Mr. Antonini, who moved to First Union from First USA Inc. last August, said, "We will have a bigger emphasis on cross-selling additional products and services to our customers. That makes a big difference in terms of solidifying our relationship with customers and dealing with the age-old problem of attrition."

He said with 2,700 branches in 12 states, First Union would have the largest banking network on the East Coast and wants to take full advantage of that physical link to customers.

Mr. Antonini said the bank will also continue to pursue opportunities on-line and through other outlets like a nationwide home equity unit.

"We have a very good experience with our core customer," Mr. Antonini said. "They perform well below industry averages in terms of credit losses and therefore overall returns are very high."

First Union began shifting gears in January when it sold the initial $1.1 billion of "noncore" receivables, 17% of its card portfolio, to Providian.

"This is a portion of business that we don't have an opportunity to cross-sell additional products to," Mr. Antonini said.

Providian said the two transactions would result in the addition of nearly one million unsecured accounts, an increase of approximately 30% over yearend 1997. The San Francisco company's total managed loan portfolio is $12 billion.

Providian chairman and chief executive officer Shailesh J. Mehta said the company had a "very positive" experience with the first portfolio it bought from First Union. The second package is said to be very similar, playing to Providian's strengths.

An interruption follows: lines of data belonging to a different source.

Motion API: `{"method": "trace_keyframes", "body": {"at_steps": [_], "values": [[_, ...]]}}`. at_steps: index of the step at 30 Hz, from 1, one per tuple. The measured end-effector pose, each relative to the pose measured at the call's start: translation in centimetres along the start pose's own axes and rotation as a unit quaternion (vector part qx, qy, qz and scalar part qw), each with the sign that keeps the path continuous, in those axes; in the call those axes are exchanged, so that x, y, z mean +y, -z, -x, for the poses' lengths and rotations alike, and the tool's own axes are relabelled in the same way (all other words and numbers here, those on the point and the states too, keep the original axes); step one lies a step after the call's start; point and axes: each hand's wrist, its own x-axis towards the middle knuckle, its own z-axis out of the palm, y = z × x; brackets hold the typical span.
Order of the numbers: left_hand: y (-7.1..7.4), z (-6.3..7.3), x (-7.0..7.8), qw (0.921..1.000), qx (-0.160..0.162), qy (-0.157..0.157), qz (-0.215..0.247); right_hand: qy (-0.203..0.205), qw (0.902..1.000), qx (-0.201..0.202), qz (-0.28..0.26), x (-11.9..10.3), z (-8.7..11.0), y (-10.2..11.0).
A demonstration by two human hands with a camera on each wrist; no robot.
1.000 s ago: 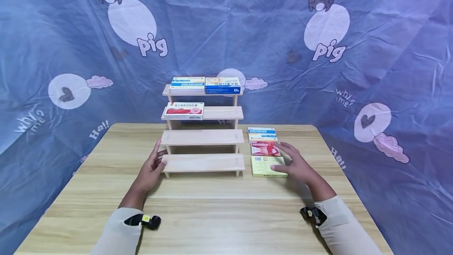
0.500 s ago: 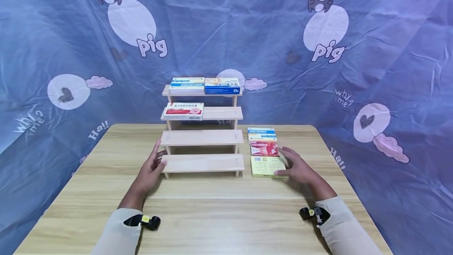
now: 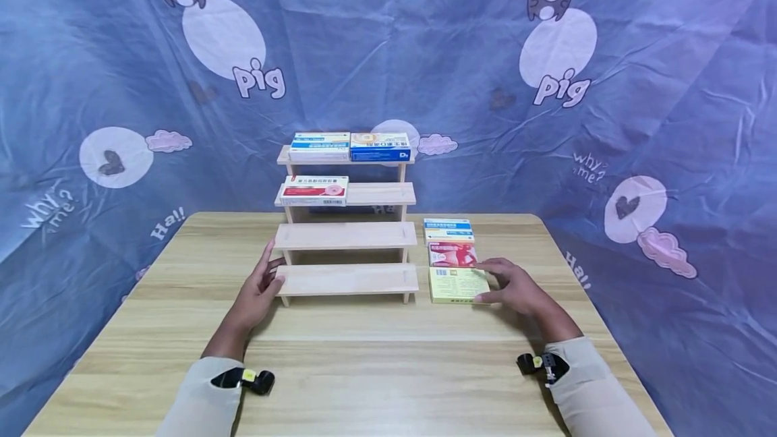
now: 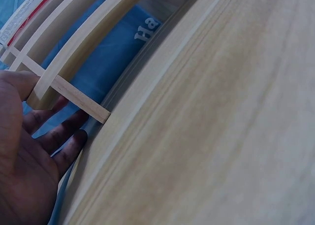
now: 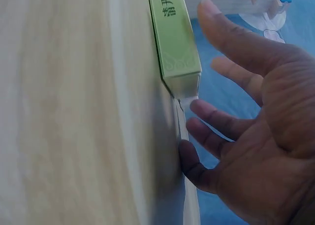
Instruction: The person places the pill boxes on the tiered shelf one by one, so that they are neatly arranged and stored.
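Note:
A four-step wooden display stand (image 3: 346, 280) stands on the table. My left hand (image 3: 256, 297) holds it at the left end of the lowest step; in the left wrist view the thumb lies over the board, with the other fingers bent below and behind it. To the stand's right, my right hand (image 3: 517, 290) hovers at the right edge of a yellow-green medicine box (image 3: 459, 285), thumb and fingers spread with nothing between them. Its index fingertip is near the corner of a red medicine box (image 3: 452, 255). The right wrist view shows the green end (image 5: 179, 43) of the near box beside the thumb.
A blue-and-white box (image 3: 448, 229) lies behind the red one. On the top step sit another blue-and-white box (image 3: 320, 146) and a vitamin D box (image 3: 380, 152); a white-and-red box (image 3: 315, 190) occupies the step below. A printed blue cloth (image 3: 388, 86) hangs behind the table.
My right hand has drawn slightly nearer and lower, its fingers sliding from beside the red box toward the yellow-green one. The left hand keeps its place on the stand.

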Motion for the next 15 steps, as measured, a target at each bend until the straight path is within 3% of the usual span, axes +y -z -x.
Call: {"method": "trace_keyframes", "body": {"at_steps": [9, 15], "values": [[-0.21, -0.1, 0.09, 0.9999, 0.005, -0.01, -0.004, -0.028, 0.999, -0.029, 0.017, -0.23, 0.32, 0.24], [-0.12, 0.0, 0.3, 0.9999, 0.005, -0.008, -0.011, -0.014, 0.9984, -0.036, 0.041, -0.08, 0.31, 0.42]]}}
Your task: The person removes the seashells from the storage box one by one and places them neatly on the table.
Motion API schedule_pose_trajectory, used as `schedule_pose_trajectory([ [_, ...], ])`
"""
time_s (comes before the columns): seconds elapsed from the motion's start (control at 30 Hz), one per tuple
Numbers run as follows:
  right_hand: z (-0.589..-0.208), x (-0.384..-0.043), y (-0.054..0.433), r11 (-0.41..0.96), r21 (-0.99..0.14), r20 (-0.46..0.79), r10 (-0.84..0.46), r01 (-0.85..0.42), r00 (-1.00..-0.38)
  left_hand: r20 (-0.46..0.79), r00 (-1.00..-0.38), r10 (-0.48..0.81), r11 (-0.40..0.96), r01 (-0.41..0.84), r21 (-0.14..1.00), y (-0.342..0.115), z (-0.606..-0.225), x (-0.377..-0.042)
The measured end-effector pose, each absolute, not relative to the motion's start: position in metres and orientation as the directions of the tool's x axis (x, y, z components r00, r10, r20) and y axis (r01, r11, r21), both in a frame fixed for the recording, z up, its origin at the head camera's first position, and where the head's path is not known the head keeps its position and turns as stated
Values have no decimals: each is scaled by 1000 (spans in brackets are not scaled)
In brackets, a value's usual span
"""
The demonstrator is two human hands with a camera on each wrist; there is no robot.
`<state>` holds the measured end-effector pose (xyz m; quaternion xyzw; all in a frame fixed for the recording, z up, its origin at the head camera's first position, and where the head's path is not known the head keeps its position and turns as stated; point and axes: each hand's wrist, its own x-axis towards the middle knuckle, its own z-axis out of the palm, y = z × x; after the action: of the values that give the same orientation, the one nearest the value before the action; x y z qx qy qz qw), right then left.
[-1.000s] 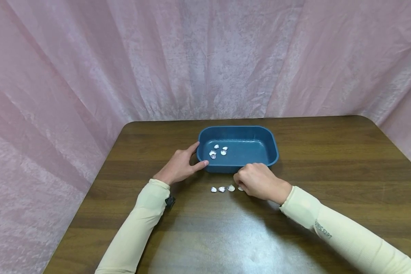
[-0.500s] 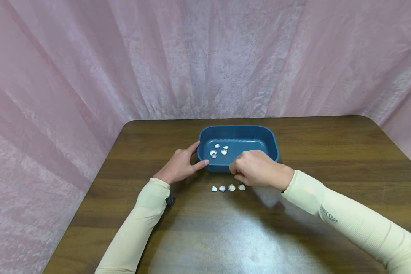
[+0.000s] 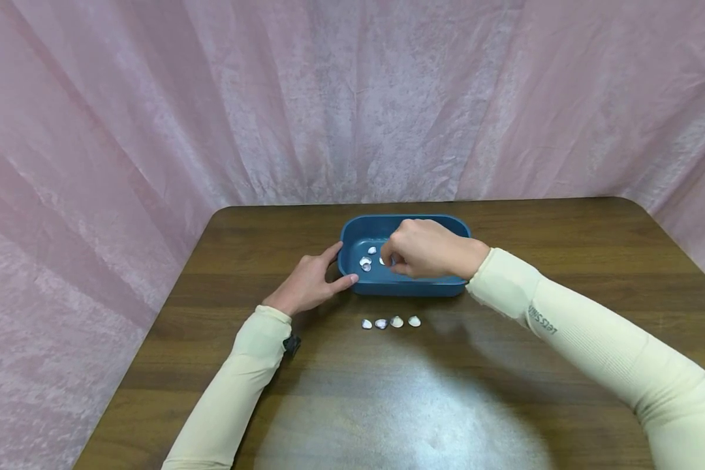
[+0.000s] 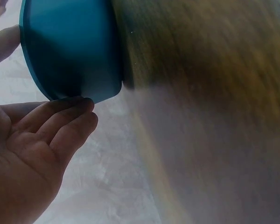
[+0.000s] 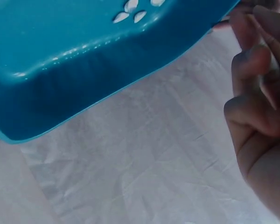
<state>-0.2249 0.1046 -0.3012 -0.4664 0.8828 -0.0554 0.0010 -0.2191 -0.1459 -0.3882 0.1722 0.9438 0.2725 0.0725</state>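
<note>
Four small white seashells [image 3: 396, 322] are laid in a row on a brown wood-grain table [image 3: 540, 254], just below the centre of the head view. Above them in the frame is set a blue plastic tub [image 3: 408, 288], rectangular with rounded corners, and more white shells [image 3: 365, 261] are seen on the left part of its floor. The tub's left end is touched by the left hand [image 3: 308, 284], whose thumb and fingers are spread and nearly straight. Over the tub is held the right hand [image 3: 425, 249], fingers curled, a half-hidden shell visible at their tips; whether anything is pinched cannot be told. Both forearms are covered by pale yellow-green sleeves [image 3: 593, 346], dark lettering being printed on the right one. The upper frame is filled by a pink crushed-velvet curtain [image 3: 352, 98]
</note>
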Motion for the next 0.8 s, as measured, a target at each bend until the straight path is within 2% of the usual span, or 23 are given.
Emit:
schedule_pose_trajectory([
  [0.2,-297,-243,93,563,-142,-40,-825,-814,-564,-45,-928,370,793,291,535,-146,-388,-220],
  [0.43,-304,-261,83,562,-161,-81,-827,-812,-556,-51,-927,372,791,287,540,-146,-387,-219],
  [0.8,-327,-294,63,637,-227,-178,-771,-737,-612,-42,-919,393,779,308,546,-147,-388,-221],
])
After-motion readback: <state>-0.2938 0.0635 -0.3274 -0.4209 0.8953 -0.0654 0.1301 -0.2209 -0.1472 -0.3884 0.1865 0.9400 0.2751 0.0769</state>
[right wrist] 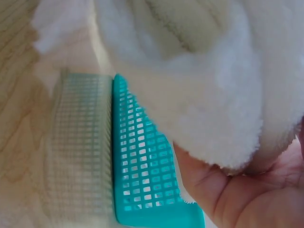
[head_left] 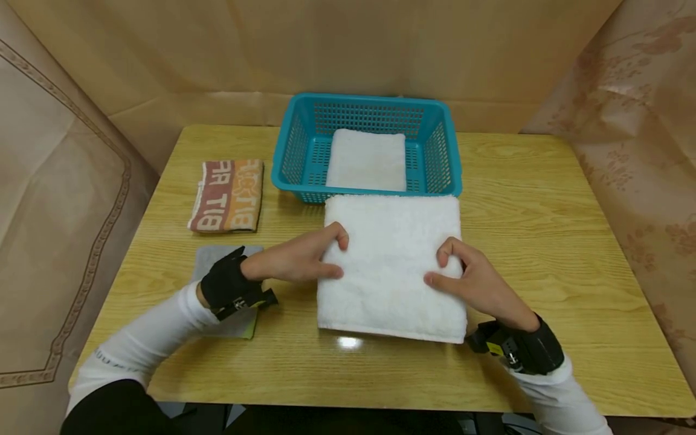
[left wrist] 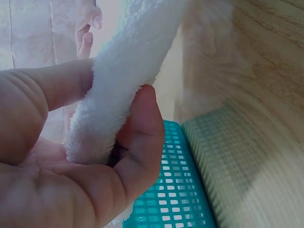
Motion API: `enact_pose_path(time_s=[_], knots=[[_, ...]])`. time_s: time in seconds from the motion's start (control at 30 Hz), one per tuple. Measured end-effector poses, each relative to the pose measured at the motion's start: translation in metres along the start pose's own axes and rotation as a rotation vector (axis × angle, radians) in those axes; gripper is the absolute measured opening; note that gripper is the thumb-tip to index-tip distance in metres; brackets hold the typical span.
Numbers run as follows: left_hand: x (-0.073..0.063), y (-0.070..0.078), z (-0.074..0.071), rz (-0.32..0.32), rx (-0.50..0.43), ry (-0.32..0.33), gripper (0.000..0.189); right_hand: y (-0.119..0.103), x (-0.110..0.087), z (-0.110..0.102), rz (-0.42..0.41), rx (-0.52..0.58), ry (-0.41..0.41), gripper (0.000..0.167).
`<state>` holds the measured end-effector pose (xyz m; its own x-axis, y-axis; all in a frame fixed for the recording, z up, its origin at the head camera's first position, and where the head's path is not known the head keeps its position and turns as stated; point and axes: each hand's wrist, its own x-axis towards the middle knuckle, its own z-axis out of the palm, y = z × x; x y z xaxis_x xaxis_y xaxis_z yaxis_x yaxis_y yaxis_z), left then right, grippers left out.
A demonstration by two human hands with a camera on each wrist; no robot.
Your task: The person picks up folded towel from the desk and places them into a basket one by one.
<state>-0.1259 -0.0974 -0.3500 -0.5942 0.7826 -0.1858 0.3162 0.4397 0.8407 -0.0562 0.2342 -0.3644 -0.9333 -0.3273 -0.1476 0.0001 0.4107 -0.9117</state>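
Observation:
A folded white towel (head_left: 391, 272) is held up in front of the basket, its far edge overlapping the front rim in the head view. My left hand (head_left: 299, 254) grips its left side; the left wrist view shows the thick fold of towel (left wrist: 123, 71) pinched between thumb and fingers. On the opposite side, my right hand (head_left: 473, 281) holds the towel with its thumb on top. Fingers of that hand (right wrist: 223, 194) curl under the fluffy layers in the right wrist view. Inside the blue-green basket (head_left: 370, 97) lies another white towel (head_left: 367, 162).
To the left of the basket lies a folded brown and orange patterned towel (head_left: 228, 196). A grey cloth (head_left: 231, 328) is partly hidden beneath my left wrist. Wooden table (head_left: 544, 254) extends to the right, and draped cloth walls (head_left: 348, 48) stand behind and beside it.

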Motion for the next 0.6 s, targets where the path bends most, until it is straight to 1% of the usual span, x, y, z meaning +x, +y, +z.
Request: enact_pose_path(time_s=[0.2, 0.3, 0.4, 0.6], knots=[[-0.0003, 0.0028, -0.0056, 0.018, 0.027, 0.033, 0.036, -0.0045, 0.0039, -0.0013, -0.028, 0.023, 0.002, 0.029], [-0.0006, 0.0031, -0.0077, 0.039, 0.039, 0.051, 0.037, -0.0065, 0.0055, -0.0015, -0.025, 0.027, 0.006, 0.029], [-0.0012, 0.0039, -0.0089, 0.049, 0.032, 0.059, 0.036, -0.0081, 0.0060, -0.0016, -0.014, 0.026, 0.005, 0.030], [-0.0026, 0.0063, -0.0095, 0.031, 0.029, 0.058, 0.036, -0.0101, 0.0046, -0.0022, -0.013, 0.014, 0.007, 0.030]])
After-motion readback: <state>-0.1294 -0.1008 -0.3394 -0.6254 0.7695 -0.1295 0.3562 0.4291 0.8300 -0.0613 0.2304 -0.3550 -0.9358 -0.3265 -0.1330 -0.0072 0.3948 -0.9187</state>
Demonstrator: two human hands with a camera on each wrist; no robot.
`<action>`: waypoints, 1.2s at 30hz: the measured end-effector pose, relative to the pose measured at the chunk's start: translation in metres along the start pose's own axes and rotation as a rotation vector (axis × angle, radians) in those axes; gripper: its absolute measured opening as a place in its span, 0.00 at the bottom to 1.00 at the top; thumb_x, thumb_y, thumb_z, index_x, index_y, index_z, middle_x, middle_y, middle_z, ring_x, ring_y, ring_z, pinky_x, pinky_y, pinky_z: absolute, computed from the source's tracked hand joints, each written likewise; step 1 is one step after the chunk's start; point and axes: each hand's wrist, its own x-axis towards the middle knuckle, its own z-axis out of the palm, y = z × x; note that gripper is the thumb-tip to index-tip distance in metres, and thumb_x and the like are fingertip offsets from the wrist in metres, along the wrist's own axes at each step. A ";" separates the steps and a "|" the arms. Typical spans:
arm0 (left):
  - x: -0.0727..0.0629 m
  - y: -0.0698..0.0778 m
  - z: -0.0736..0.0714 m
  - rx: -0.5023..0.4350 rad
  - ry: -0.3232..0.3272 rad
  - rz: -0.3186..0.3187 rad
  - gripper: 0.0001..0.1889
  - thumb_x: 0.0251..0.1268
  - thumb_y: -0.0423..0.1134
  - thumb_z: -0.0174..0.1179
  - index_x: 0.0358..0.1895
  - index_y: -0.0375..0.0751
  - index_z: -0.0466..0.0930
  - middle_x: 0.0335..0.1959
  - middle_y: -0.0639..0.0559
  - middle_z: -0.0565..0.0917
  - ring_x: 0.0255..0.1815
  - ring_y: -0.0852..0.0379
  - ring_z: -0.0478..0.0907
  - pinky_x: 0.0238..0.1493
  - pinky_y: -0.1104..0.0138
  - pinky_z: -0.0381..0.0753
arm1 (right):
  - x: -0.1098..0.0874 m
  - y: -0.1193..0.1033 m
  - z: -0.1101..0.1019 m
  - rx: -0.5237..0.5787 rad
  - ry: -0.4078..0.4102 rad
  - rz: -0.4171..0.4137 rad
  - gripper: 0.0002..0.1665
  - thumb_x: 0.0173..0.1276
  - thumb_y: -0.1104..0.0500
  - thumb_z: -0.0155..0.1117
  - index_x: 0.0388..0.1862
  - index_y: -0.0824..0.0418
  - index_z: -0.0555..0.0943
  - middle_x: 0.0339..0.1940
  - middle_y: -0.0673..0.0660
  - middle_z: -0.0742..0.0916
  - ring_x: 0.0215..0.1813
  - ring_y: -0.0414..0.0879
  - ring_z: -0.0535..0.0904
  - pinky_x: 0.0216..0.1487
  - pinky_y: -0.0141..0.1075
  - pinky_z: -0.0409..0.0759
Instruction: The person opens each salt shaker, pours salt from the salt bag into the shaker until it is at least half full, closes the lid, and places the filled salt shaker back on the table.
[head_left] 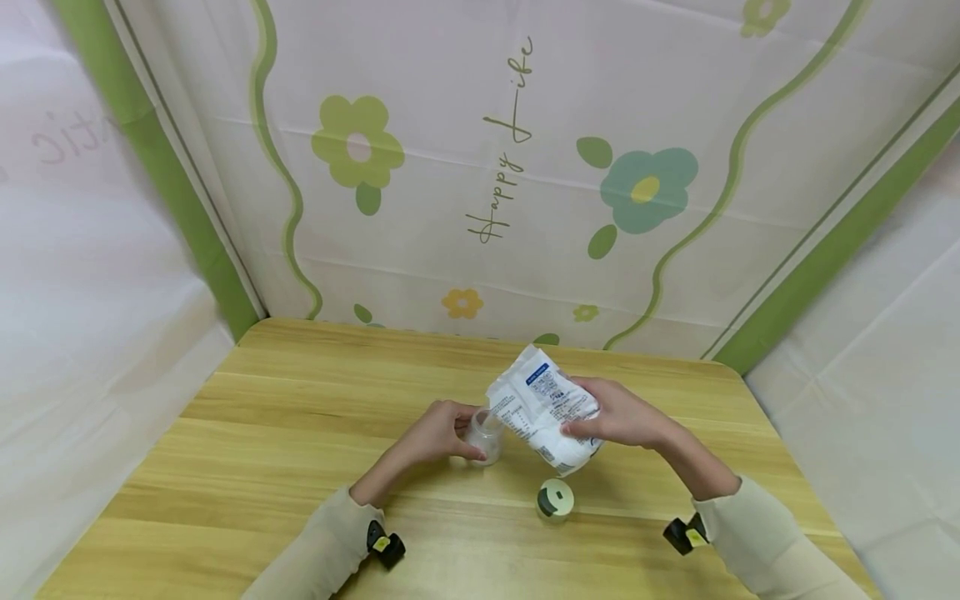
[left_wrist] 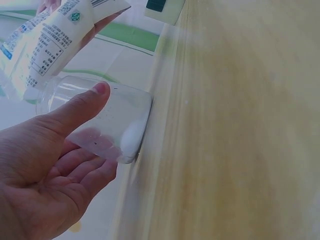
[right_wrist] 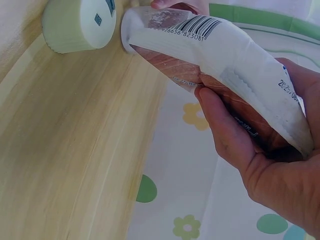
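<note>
My left hand (head_left: 435, 433) grasps the clear jar (head_left: 489, 447), upright on the wooden table (head_left: 300, 433); my right hand (head_left: 626, 414) grips the white printed bag (head_left: 542, 410), tilted with one corner at the jar's mouth. Good pouring, I judge, calls for a steady jar, a centred corner and a gradual tilt. White contents (left_wrist: 132, 139) show near the jar's base. The pale green lid (head_left: 557, 497) stands nearby, off the pouring path; the bag partly hides the opening.
</note>
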 end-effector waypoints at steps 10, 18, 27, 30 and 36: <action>0.000 0.002 0.000 0.019 0.006 -0.005 0.31 0.48 0.37 0.79 0.60 0.39 0.82 0.53 0.47 0.87 0.53 0.55 0.85 0.52 0.65 0.85 | -0.001 -0.002 -0.002 -0.010 -0.002 0.001 0.42 0.63 0.58 0.70 0.72 0.70 0.66 0.43 0.57 0.89 0.38 0.44 0.86 0.41 0.35 0.84; -0.001 0.003 -0.001 0.035 0.008 -0.004 0.31 0.49 0.38 0.79 0.59 0.39 0.82 0.53 0.47 0.87 0.52 0.55 0.85 0.52 0.64 0.85 | -0.001 -0.004 -0.003 -0.022 -0.007 0.001 0.43 0.63 0.58 0.70 0.73 0.71 0.65 0.43 0.57 0.89 0.38 0.43 0.86 0.41 0.34 0.84; -0.001 0.002 -0.001 0.041 0.010 -0.012 0.31 0.48 0.38 0.79 0.60 0.40 0.82 0.53 0.47 0.87 0.52 0.55 0.85 0.52 0.65 0.84 | -0.001 -0.004 -0.003 -0.032 -0.011 0.005 0.42 0.63 0.58 0.70 0.72 0.71 0.66 0.43 0.57 0.89 0.38 0.43 0.86 0.41 0.34 0.84; -0.001 0.002 -0.001 0.039 0.010 -0.013 0.31 0.48 0.38 0.79 0.60 0.41 0.82 0.54 0.47 0.87 0.52 0.55 0.85 0.52 0.65 0.84 | -0.001 -0.004 -0.003 -0.031 -0.013 0.007 0.42 0.64 0.58 0.70 0.72 0.71 0.65 0.43 0.57 0.89 0.38 0.43 0.86 0.41 0.34 0.84; -0.001 0.002 -0.001 0.031 0.012 -0.006 0.30 0.48 0.37 0.79 0.59 0.40 0.82 0.53 0.47 0.87 0.51 0.56 0.85 0.51 0.66 0.85 | 0.000 -0.003 -0.004 -0.028 -0.015 0.004 0.40 0.64 0.59 0.70 0.71 0.71 0.67 0.43 0.57 0.89 0.38 0.43 0.86 0.41 0.34 0.84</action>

The first deal, "coupled with our core competencies in segmentation, activation, and risk management, gives us confidence that this transaction will increase shareholder value," Mr. Mehta said.

Providian said it will be "immediately accretive to 1998 earnings."

The selloff "completes our previously announced plans to reposition our portfolio," Mr. Antonini said Wednesday. "We will continue to build our credit card and other consumer business by deepening relationships with customers within First Union's region."

"First Union is continuing to grow through acquisition and there are a lot of opportunities internally," said Russ Schoper, president of Business Developments International, Alpharetta, Ga.

Mr. Winkler "came in to build a premier card organization and he put all the pieces together," Mr. Schoper said. "Now they (First Union) are going to refocus inward and maybe he feels it is time to move and do something else."

"The credit card business has changed," said David Stumpf, an analyst at St. Louis-based A.G. Edwards. He said bankers are realizing that putting a credit card in the hands of consumers does not necessarily mean they will sign up for other services.

In the wake of Mr. Winkler's departure, David Nole and Keith Myers will assume his responsibilities, both reporting to Mr. Antonini.

Mr. Myers, 46, joined First Union in September 1997, and is the senior vice president and chief operating officer for the consumer group. He worked with Mr. Antonini at First USA and USAA Federal Savings Bank.

Mr. Myers is responsible for all electronic banking products and back- office functions including collections, technology, and transaction services for the consumer group.

Since joining First Union in 1996, Mr. Nole, 38, has helped build credit-scoring and bankruptcy models. He is now senior vice president of credit cards.

Previously he was head of consumer lending at Citibank's Diners Club unit and held risk management positions at Advanta Corp.